En soixante-huit ans d’indépendance, notre pays aura connu douze présidents de la République (dont deux furent vite assassinés, évidemment par des inconnus !), dont trois militaires, et cela dans un régime de démocratie parlementaire où, en principe, les militaires n’ont aucun rôle à jouer dans la vie civile et politique. Donc, 25 % de militaires.
Les plus âgés parmi nous se souviennent dans quelles circonstances le général Fouad Chéhab fut élu par le Parlement, alors souverain, à la tête de l’État. Cela avait mis fin à une crise interne et une guerre civile – déjà ! – visant à empêcher Camille Chamoun de modifier la Constitution pour prolonger son mandat, erreur qu’avait commise son prédécesseur Béchara el-Khoury en 1949, mais crise également développée sur fond de nassérisme galopant et de désirs d’annexion à la suite de la création de la République arabe unie (RAU) regroupant Égypte et Syrie sous la férule du Bikbachi. Aussitôt élu, le président Chéhab eut l’idée de réorganiser le pays en le dotant d’institutions véritables. Et c’est dans cette intention qu’il eut recours à la mission Irfed, alors dirigée par l’abbé Lebret, pour inventorier réellement les besoins du pays et établir, en conséquence, les structures nécessaires pour en réorganiser le fonctionnement sur des bases scientifiques. Il fit appel également à l’intendant Jean Lay pour la réforme de l’administration et la création d’organismes étatiques (Conseil de la fonction publique, Inspection centrale, etc.). C’est à lui aussi que l’on doit quelques institutions parallèles, comme l’Office de développement social (ODS), le ministère du Plan...
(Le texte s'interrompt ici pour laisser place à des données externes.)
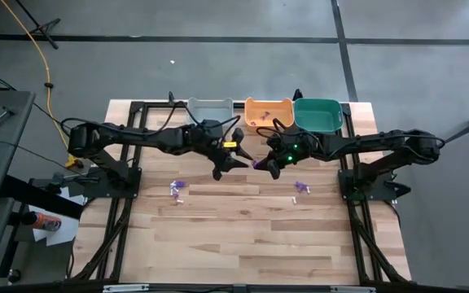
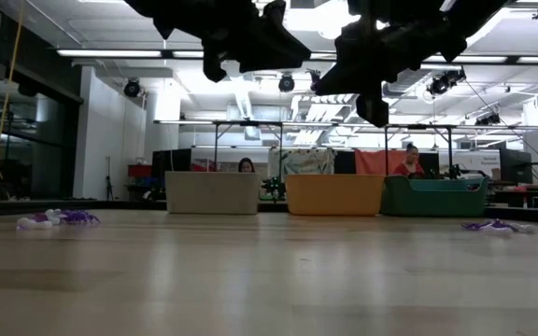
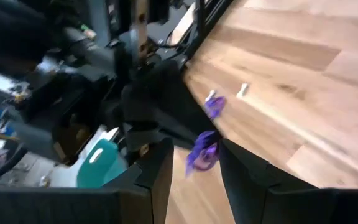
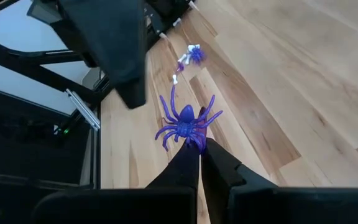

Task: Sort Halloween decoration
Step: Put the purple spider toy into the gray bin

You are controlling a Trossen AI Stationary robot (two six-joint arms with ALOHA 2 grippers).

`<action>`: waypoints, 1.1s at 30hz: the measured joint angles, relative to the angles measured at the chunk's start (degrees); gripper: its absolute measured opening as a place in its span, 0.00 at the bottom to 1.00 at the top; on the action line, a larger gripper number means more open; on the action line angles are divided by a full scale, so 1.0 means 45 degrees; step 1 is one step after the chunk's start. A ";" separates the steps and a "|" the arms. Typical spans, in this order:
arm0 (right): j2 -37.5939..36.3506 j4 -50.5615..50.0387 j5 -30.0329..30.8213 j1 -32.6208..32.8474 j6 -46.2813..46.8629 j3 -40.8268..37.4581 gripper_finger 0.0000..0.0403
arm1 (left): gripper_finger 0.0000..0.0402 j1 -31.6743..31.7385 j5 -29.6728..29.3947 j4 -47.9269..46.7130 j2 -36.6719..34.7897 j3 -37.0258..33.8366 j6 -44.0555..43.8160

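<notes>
A pale wooden plank table point(image 1: 243, 236) seen from above, with two dark jointed arms meeting nose to nose near its middle. The right gripper point(image 4: 199, 148) has its slim black fingers pinched together on one leg of a purple plastic spider point(image 4: 184, 123), held in the air — its thin curved legs splay out clearly in the right wrist view, while from overhead it is only a purple speck between the arms. The left gripper point(image 1: 228, 164) faces it, its blocky jaws standing apart with nothing between them; the left wrist view shows the spider just past them. More tiny purple and white trinkets lie in two loose clusters on the wood, one to the left point(image 1: 177, 188) and one to the right point(image 1: 301, 189). Along the far edge stand three smooth plastic bins — grey point(image 1: 211, 107), orange point(image 1: 268, 111) and teal point(image 1: 317, 113). Only the table-level view shows the room behind, where two people sit.
</notes>
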 joint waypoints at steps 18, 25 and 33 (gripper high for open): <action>-0.0005 0.0092 -0.0021 0.0000 0.0063 -0.0010 0.00 | 0.30 -0.0262 -0.1207 0.0902 0.0933 0.0005 0.0899; -0.0023 0.0146 -0.0010 0.0000 0.0059 -0.0006 0.00 | 0.27 -0.0262 -0.1472 0.0823 0.0753 -0.0010 0.0875; -0.0015 -0.0034 0.0082 0.0000 -0.0019 -0.0005 0.00 | 0.19 -0.0117 -0.1515 0.0553 0.0388 -0.0016 0.0863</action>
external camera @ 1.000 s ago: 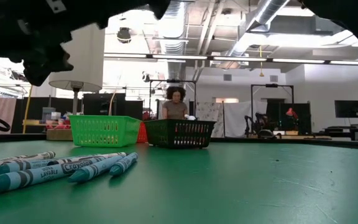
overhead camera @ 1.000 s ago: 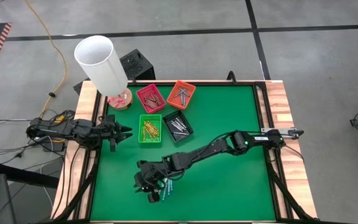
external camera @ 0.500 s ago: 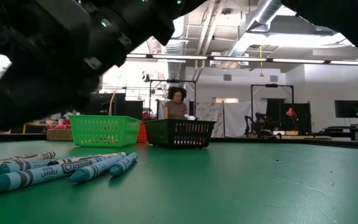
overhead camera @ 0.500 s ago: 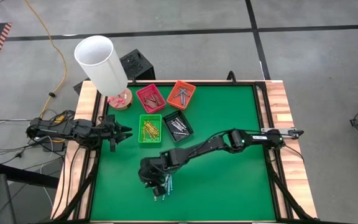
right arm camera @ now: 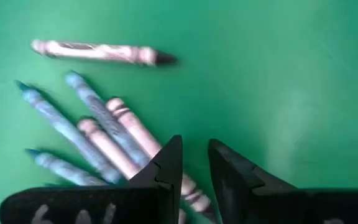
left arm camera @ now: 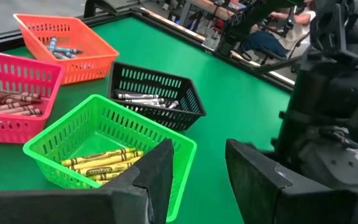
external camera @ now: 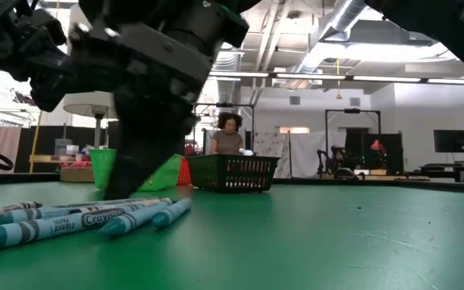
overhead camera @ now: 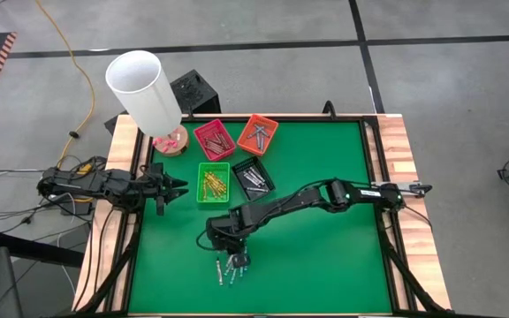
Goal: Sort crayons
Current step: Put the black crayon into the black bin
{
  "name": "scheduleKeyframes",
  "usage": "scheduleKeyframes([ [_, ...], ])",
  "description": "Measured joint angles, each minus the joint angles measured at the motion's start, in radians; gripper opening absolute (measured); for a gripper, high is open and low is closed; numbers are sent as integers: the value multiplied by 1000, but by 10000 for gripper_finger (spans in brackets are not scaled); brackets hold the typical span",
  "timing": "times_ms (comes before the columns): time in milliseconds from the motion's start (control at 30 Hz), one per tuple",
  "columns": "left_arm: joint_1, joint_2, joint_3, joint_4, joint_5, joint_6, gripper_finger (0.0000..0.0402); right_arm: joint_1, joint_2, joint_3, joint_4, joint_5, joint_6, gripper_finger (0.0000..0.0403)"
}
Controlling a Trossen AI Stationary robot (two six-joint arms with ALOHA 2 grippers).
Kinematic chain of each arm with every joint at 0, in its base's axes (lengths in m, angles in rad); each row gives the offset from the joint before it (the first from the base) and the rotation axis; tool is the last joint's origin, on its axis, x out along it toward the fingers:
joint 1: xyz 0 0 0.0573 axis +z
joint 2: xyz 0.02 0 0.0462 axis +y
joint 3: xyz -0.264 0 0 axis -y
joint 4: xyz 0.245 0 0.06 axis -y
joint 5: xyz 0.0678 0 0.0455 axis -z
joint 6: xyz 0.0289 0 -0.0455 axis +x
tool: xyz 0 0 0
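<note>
The right gripper (overhead camera: pixel 237 261) is hovering at lower centre over loose blue and grey crayons (overhead camera: pixel 226 270), jaws parted and empty, lining up a pick; the left gripper (overhead camera: pixel 178 187), jaws apart, is waiting beside the green tray (overhead camera: pixel 213 185).

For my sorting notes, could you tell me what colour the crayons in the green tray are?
Yellow crayons, clearest in the left wrist view.
</note>
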Motion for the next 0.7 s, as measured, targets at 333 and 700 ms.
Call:
scheduleKeyframes([
  [333, 0, 0, 0, -2, -5, -2, 137, -21, -81, -2, -46, 129, -67, 97],
  [700, 0, 0, 0, -10, -5, 0, 137, 41, -104, 0, -32, 106, -112, 97],
])
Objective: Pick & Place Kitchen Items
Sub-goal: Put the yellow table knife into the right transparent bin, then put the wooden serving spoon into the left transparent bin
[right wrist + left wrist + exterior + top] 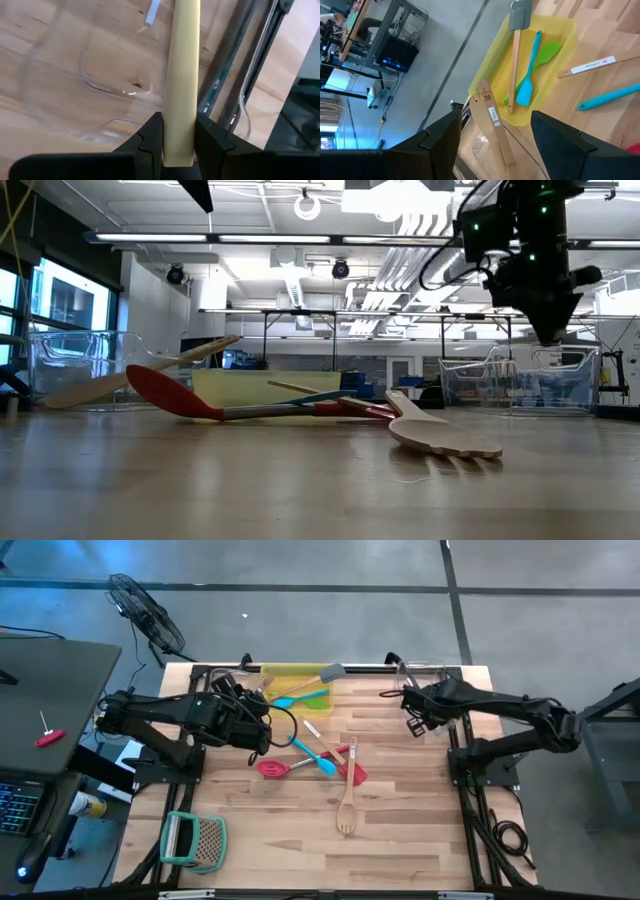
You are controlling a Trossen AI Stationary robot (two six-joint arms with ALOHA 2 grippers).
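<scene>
My right pincer [177, 142] is clamped on a pale wooden handle [182, 75] running straight out ahead, poised above the clear bin [425, 670], nearer than the wide-open, empty left pincer [495, 145].

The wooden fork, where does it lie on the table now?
In the high view the wooden fork lies near the table's middle, prongs toward the near edge, its handle crossing the red spatula, right of the blue spatula.

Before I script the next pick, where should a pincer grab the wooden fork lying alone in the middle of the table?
Take the wooden fork by its slim handle, from straight above, jaws closing across it. It lies flat with its tines toward the table's near edge; the handle's far end crosses the red utensil, so grip between the two.
</scene>
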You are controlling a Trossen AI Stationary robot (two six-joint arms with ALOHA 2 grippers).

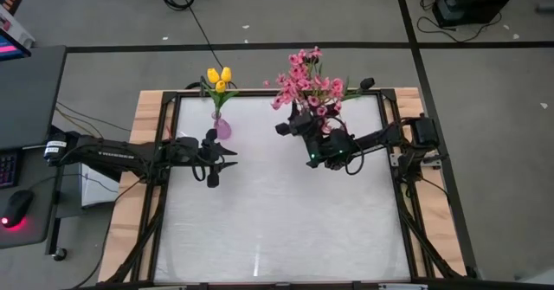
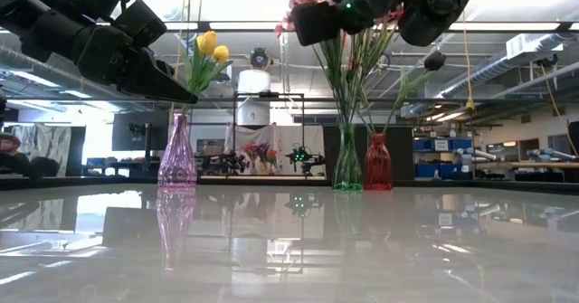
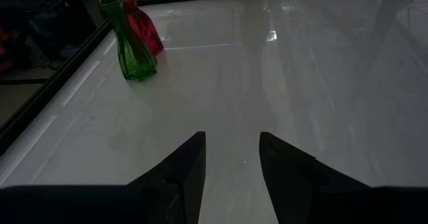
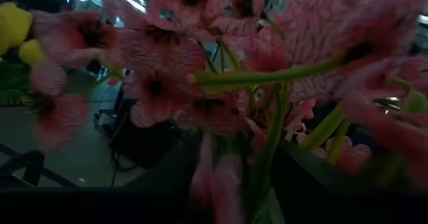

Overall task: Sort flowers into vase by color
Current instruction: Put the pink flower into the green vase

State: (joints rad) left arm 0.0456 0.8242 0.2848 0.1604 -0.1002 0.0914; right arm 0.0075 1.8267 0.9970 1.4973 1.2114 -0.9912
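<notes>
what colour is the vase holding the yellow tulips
Translucent pink-purple vase, clearest in the low view.

We take the white table [image 1: 277,212] as landmark. Its wooden frame [image 1: 147,117] edges the sides. Left of the table we see a dark desk [image 1: 30,91] with a red-lit mouse [image 1: 16,209] on it. Beyond the table's far edge, black cables [image 1: 195,17] cross grey floor [image 1: 346,13]. Black tape lines [image 1: 450,48] mark the floor.
</notes>
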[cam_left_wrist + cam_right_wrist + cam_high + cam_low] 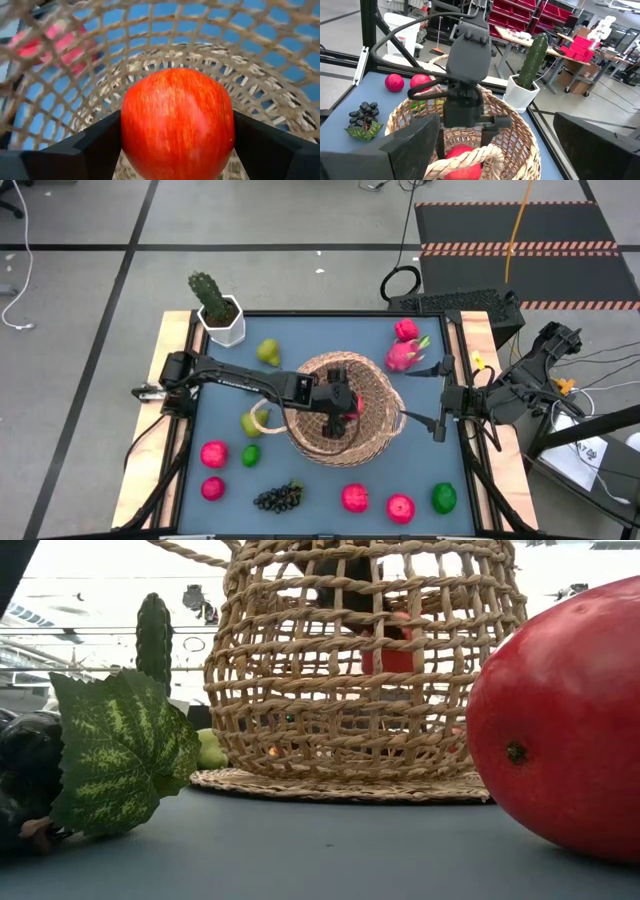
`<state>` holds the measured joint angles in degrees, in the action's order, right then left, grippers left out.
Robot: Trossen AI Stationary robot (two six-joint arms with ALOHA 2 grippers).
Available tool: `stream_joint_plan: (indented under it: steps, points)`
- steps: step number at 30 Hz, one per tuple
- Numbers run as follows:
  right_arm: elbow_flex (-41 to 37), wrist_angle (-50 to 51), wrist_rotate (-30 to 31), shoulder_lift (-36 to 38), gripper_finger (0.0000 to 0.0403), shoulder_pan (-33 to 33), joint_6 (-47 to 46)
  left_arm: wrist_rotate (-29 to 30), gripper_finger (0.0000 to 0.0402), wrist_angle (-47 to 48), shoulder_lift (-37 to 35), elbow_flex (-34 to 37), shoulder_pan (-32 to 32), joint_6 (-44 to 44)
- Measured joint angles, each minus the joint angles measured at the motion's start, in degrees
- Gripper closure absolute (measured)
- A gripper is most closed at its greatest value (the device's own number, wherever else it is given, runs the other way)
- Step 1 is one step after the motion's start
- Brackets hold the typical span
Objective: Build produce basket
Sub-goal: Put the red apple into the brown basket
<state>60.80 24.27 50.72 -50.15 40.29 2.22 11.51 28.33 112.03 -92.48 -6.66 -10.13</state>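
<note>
The tan wicker basket (340, 412) stands in the middle of the table; it also shows in the low view (360, 670). My left gripper (345, 410) reaches down into it, shut on a red apple (177, 125). The right wrist view shows the same gripper (465, 125) and apple (462, 162) inside the basket (520, 130). My right gripper (441, 395) is open and empty, just right of the basket. Other produce lies on the table around the basket. My left gripper pinches the red apple between its two fingers (95, 145), on two opposite sides (130, 135). The fingers come from above, pointing down into the basket. Seen through the weave in the low view, the apple (390, 655) hangs clear above the basket's floor.
A potted cactus (218, 308) stands at the far left. Pears (268, 352), a lime (251, 455) and red apples (214, 453) lie left of the basket. Dragon fruit (403, 352) lie far right. Grapes (280, 498), red fruits (354, 498) and a lime (444, 498) lie along the near edge.
</note>
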Motion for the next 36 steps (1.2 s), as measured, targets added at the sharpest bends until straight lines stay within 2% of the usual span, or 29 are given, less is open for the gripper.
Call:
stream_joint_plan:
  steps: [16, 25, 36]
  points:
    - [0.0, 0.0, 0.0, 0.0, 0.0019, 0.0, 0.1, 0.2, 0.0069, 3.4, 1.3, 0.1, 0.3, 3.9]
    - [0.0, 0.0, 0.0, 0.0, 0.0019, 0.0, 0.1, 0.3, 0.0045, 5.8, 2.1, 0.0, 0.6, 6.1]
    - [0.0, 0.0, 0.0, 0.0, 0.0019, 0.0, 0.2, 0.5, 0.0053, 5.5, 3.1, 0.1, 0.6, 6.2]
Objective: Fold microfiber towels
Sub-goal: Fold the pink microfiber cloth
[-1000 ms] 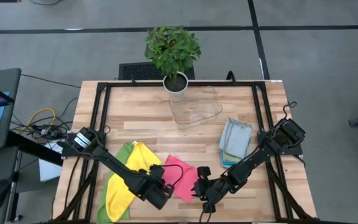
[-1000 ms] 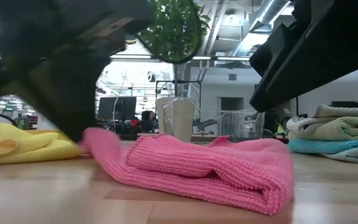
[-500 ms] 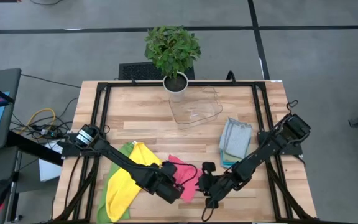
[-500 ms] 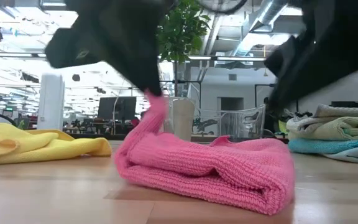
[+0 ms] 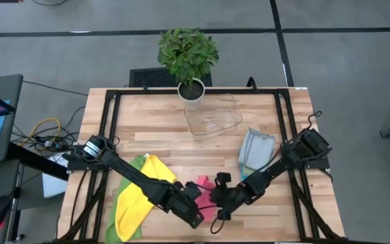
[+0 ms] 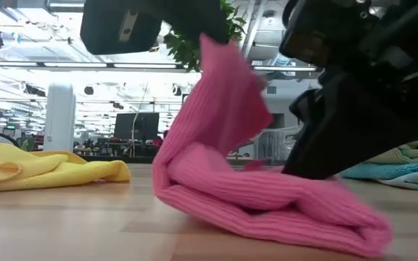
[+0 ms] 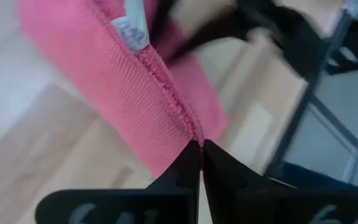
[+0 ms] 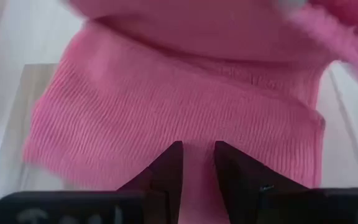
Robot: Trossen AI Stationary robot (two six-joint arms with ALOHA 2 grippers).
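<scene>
We see the pink towel (image 6: 245,196) near the front edge of the bench (image 5: 147,129), between the two arms. It is a ribbed, soft cloth with a stitched hem and a small white label; one edge is lifted high while the rest lies bunched in thick folds on the wood. The left gripper (image 7: 199,149) has its jaws pinched together on that raised hem. The right gripper (image 8: 197,163) presses onto the lower folds, its jaws slightly apart with pink cloth between them. A yellow towel (image 6: 42,170) lies crumpled to the left, and folded towels (image 5: 256,152) are stacked to the right
</scene>
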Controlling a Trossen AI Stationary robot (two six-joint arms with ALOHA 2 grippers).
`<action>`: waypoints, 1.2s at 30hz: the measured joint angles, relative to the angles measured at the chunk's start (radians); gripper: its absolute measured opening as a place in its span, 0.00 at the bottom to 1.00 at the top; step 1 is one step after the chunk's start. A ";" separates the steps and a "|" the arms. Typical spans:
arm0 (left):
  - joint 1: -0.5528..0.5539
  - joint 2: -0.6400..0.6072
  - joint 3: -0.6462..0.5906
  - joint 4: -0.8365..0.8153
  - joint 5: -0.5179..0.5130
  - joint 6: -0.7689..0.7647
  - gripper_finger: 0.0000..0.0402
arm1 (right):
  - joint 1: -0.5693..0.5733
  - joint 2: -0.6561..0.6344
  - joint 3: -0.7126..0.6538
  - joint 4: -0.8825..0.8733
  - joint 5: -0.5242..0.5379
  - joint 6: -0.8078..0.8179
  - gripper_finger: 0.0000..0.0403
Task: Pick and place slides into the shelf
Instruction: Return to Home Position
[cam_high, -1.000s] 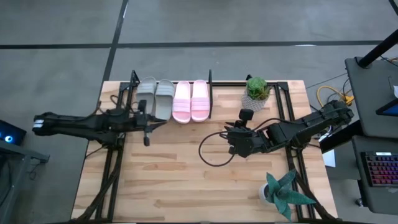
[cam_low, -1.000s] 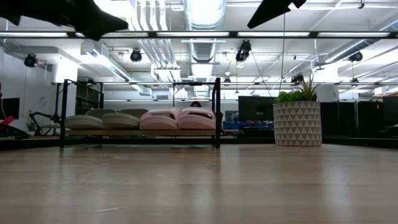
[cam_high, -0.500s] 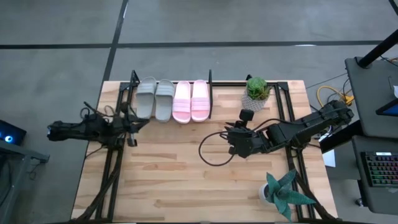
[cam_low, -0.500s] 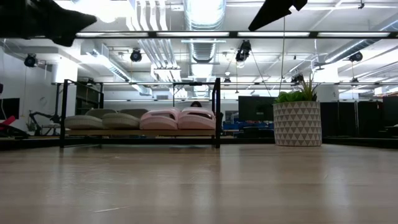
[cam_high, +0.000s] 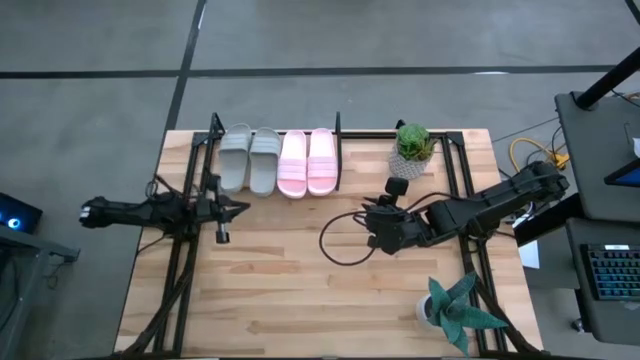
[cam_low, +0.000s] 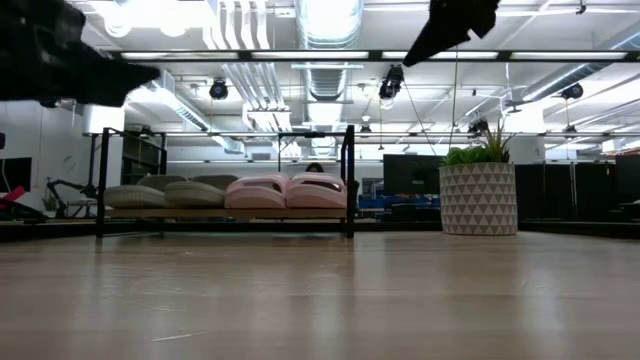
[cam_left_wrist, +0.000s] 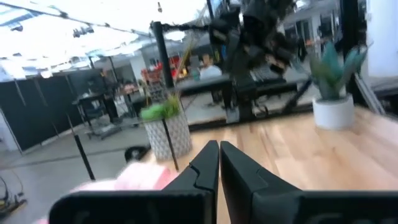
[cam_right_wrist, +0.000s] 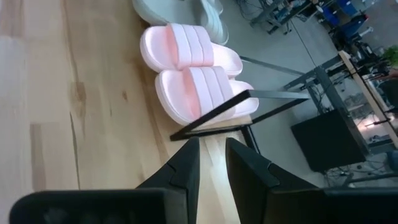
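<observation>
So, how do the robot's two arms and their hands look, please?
Both arms are black and jointed. The left arm is slim. The right arm looks bulkier, with a black cable looping beside it. The left hand and the right hand each have two dark, angular fingers that taper towards the tips.

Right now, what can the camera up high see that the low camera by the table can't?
Only the high view shows both arms whole, with the left claw and right claw over the table, plus a spiky plant by the table's right edge. Only the low view shows the ceiling lights and the room behind. Both show the four slides side by side on the shelf, and the potted plant beside it.
</observation>
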 joint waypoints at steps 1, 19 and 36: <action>0.001 0.003 -0.013 0.000 0.003 0.001 0.00 | -0.002 0.000 -0.009 0.005 0.000 -0.007 0.17; 0.000 0.005 -0.017 -0.031 0.004 0.002 0.00 | -0.228 -0.036 -0.521 1.151 -0.840 -0.225 0.15; 0.001 0.013 -0.017 -0.038 -0.048 0.005 0.00 | -0.448 -0.661 -0.694 0.844 -0.899 -0.290 0.02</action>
Ce fut la première tentative pour édifier un État dans une perspective de développement régulier et homogène de toutes les régions. Le général Chéhab eut à son actif deux réalisations majeures. La première que nous devons saluer bien bas dans ces temps où la servitude et la soumission aux injonctions externes règnent : il refusa de se rendre en Syrie pour rencontrer Abdel-Nasser, alors au faîte de son pouvoir, et obtint que la rencontre ait lieu dans le no man’s land séparant les deux pays, à la frontière, faisant ainsi preuve à la fois d’un haut niveau de conscience de notre dignité et de notre souveraineté. La dérive fut déclenchée par le débordement du chef de l’État par les agents du deuxième bureau mis en place pourtant par ses soins. Issu de la structure militaire, cet organisme eut tendance à vouloir domestiquer la vie politique dans sa totalité. Il se heurta donc aux tenants de la politique traditionnelle qui ne partageaient pas ses vues. En juillet 1960, il avait démissionné (avant de revenir sur sa décision sous la pression de la classe politique), estimant avoir remis l’État sur les rails, tâche pour laquelle, disait-il, il avait été appelé. Dix ans plus tard, au plus fort de la campagne pour la présidentielle, le général Chéhab refusa de se porter candidat, faisant valoir – dans un communiqué qui demeure un texte de référence – que les institutions, qu’il se refusait à changer par la force, n’étaient pas de nature à permettre les réformes nécessaires.
On peut considérer en toute objectivité, loin de toute considération politicienne, que le mandat du président Chéhab fut une période constructive et bénéfique pour le Liban, malgré l’opposition du bloc du « Helf » (Alliance) maronite : Chamoun, Eddé, Gemayel. Le « Nahj » chéhabiste fut davantage un mouvement issu des perspectives de Fouad Chéhab, adopté par certains hommes politiques et par des hauts fonctionnaires ou commis de l’État ayant collaboré avec lui, plutôt qu’une volonté directe de sa personne ou l’une de ses propres créations. Le président Charles Hélou se situait dans cette mouvance et c’est bien à ce titre qu’il fut élu pour lui succéder en 1964.